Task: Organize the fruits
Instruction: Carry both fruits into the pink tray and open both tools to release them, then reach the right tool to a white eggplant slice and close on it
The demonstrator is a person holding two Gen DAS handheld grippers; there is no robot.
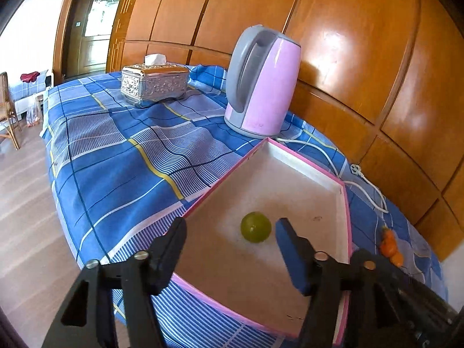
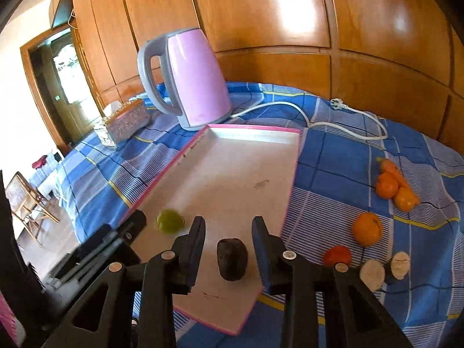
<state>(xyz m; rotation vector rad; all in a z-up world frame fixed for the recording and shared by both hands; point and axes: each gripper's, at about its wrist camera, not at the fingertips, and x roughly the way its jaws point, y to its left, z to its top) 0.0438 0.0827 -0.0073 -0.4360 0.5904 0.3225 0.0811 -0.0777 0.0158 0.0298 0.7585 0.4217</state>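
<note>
A pink-rimmed white tray (image 1: 307,171) (image 2: 232,156) lies on the blue checked cloth. A green lime (image 1: 255,227) (image 2: 170,221) rests in it. My left gripper (image 1: 230,227) is open above the tray, the lime just ahead between its fingers. My right gripper (image 2: 228,227) is open over the tray's near end, and a dark brown fruit (image 2: 232,259) lies on the tray between its fingers. On the cloth to the right lie an orange (image 2: 367,228), a red fruit (image 2: 337,255), two pale cut pieces (image 2: 372,274), and a bag of small oranges (image 2: 395,187) (image 1: 390,245).
A pink electric kettle (image 1: 262,84) (image 2: 191,78) stands behind the tray, its white cord (image 2: 342,123) trailing right. A silver tissue box (image 1: 153,82) (image 2: 124,123) sits farther left. Wooden panel wall behind; table edge and floor at left.
</note>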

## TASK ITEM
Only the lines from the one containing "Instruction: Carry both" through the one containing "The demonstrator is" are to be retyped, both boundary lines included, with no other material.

## YOUR SOLUTION
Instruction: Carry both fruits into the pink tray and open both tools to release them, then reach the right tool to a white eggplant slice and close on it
The demonstrator is a person holding two Gen DAS handheld grippers; there is no robot.

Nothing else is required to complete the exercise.